Most employees have an opportunity to give through payroll deduction and enjoy being a part of their company’s corporate giving campaign. There is value in this participation regardless of where the gift is directed. Payroll deduction also allows for a donor to give a small portion over time that adds up over the year for big impact in the community.
You will receive a receipt from UWMN if you made any single payment of at least $250. However, if you made your gift through payroll deductions, a receipt is not necessary. (A payroll deduction gift goes through your employer, who then makes monthly or bi-monthly payments to United Way on behalf of all of its employees.) Should you need a receipt for itemized tax purposes, you can use a copy of your pledge card and your December 31 pay stub or your W-2 if your employer shows that information.
Local volunteers are involved in every phase of United Way of Metropolitan Nashville’s operations.
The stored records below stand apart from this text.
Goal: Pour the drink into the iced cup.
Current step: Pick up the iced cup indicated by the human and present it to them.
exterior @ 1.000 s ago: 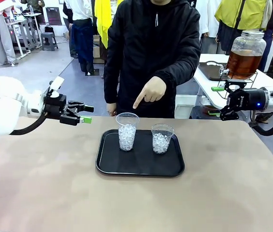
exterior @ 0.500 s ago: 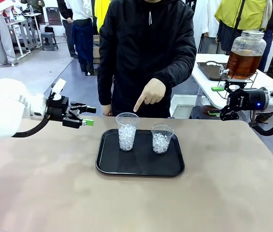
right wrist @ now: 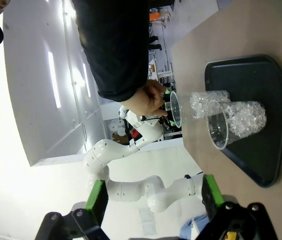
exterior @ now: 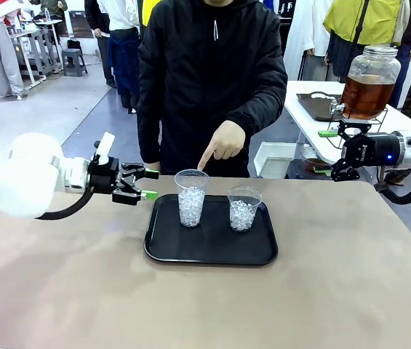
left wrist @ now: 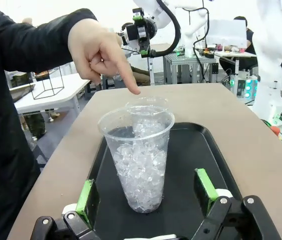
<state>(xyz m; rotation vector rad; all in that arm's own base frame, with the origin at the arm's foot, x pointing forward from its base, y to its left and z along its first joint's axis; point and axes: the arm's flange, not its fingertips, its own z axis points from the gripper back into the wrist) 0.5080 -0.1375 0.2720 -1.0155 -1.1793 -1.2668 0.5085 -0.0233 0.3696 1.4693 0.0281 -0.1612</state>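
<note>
One iced cup (left wrist: 138, 155) hides most of the second cup (left wrist: 149, 101).

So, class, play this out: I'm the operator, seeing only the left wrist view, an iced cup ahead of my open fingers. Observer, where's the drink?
Observer: The drink sits in a glass jar on a side table, past the right gripper.
Operator: What's behind my cup?
Observer: A shorter cup of ice, beside it on the tray.
Operator: Am I around the cup?
Observer: No, the left gripper is at the tray's left edge, short of the taller cup.
</note>
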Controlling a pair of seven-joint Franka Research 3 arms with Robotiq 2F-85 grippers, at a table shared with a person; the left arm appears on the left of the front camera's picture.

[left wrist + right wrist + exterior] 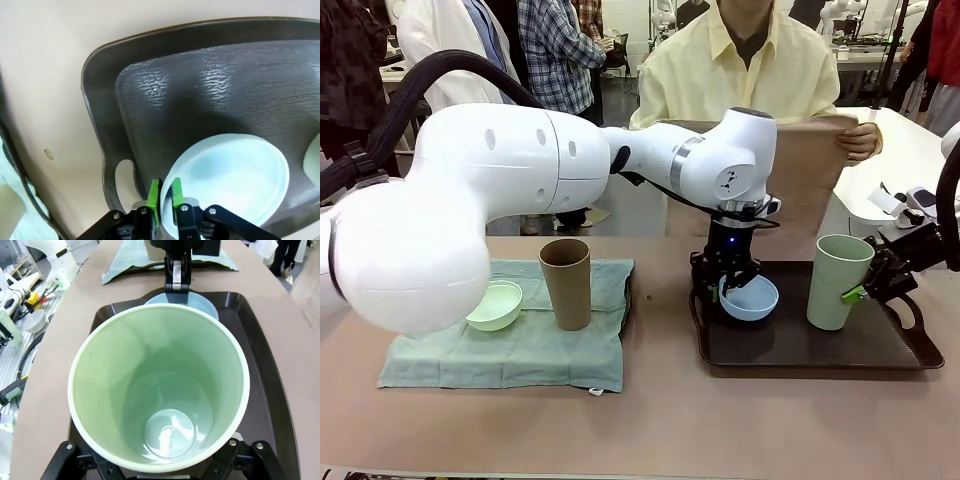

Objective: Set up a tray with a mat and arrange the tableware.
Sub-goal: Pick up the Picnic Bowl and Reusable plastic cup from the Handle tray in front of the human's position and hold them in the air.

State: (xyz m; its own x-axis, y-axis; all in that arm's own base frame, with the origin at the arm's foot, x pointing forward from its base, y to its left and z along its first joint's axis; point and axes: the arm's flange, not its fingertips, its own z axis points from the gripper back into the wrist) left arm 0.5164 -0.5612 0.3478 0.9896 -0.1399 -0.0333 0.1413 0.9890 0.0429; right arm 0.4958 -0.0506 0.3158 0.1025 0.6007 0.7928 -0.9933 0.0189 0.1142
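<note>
My left gripper (725, 290) reaches across to the dark brown tray (820, 345) and is shut on the near rim of the light blue bowl (752, 298), which sits on the tray's left part. In the left wrist view its green pads (156, 192) pinch the bowl's (235, 175) rim. On the tray's right side, my right gripper (861, 292) is shut on the upright pale sage green cup (838, 280); the cup (160, 390) is empty. A tan brown cup (566, 283) and a pale mint bowl (495, 305) rest on a green cloth (510, 350) at left.
Across the table a person holds a brown mat (810, 170) upright behind the tray, one hand (860, 142) on its right edge. The tray's handle cutout (124, 177) lies just beside the left gripper. Bare tabletop (660, 420) runs along the front.
</note>
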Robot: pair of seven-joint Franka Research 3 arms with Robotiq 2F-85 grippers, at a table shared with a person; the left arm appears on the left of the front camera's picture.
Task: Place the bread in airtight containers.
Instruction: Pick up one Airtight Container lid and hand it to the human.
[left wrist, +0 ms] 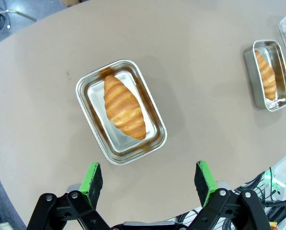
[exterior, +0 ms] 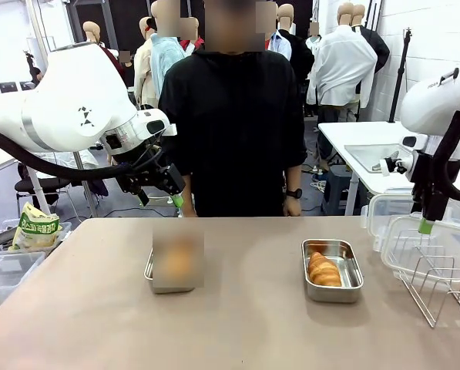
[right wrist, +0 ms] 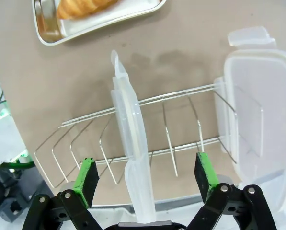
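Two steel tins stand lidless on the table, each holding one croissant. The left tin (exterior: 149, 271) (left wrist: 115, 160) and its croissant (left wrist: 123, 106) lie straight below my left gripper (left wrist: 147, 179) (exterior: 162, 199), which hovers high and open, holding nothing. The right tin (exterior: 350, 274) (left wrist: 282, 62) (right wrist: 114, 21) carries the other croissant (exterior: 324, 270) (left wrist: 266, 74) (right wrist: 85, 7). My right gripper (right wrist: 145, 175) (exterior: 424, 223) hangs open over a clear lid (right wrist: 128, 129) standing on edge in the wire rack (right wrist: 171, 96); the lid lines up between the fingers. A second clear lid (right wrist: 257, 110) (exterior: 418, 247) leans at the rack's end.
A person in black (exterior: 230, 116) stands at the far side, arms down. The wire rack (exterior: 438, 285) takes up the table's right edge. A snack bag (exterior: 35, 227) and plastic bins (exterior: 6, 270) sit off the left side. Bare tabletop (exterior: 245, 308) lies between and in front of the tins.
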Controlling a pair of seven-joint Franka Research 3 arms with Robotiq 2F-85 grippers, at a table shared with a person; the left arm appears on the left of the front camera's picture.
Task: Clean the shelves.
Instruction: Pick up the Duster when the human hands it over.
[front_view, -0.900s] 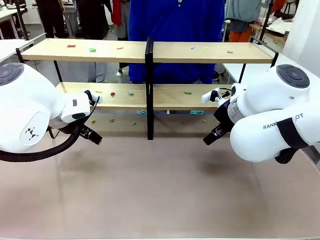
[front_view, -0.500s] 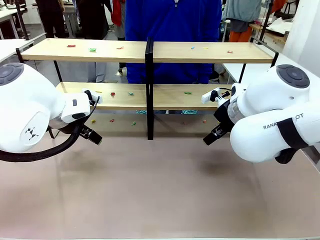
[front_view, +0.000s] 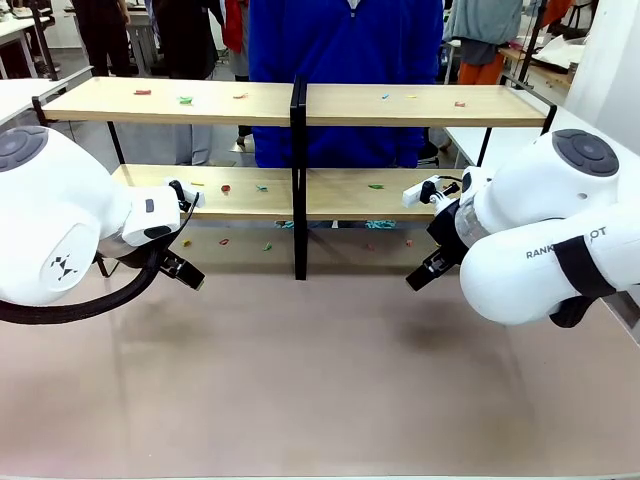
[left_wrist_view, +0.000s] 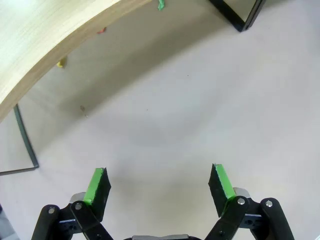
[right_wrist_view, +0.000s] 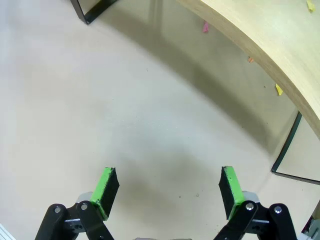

For example, professionals from the field of finance guide the financial planning and accountability for this local United Way. They report regularly to the local board of trustees to provide updates on the financial status of United Way of Metropolitan Nashville. In addition, United Way of Metropolitan Nashville undergoes a complete, independent financial audit annually by a local accounting firm. The most recent financial audit is available on our Web site, unitedwaynashville.org or by calling 615-255-8501 to receive a copy.
If you want to know the results from your specified organization and what they are doing with your gift that we passed on to them please contact that organization directly. They may have newsletters or other communications through which they share results with donors.
Our donor newsletter highlights funded partner agency programs and client success stories throughout the year. A donor may also visit our Web site to view results. You can also view our Web site at unitedwaynashville.org/programs for a full listing of partner agency programs funded through United way’s outcome-based investment process. We are committed to reporting the impact of a donor’s investment and being trusted stewards of those dollars.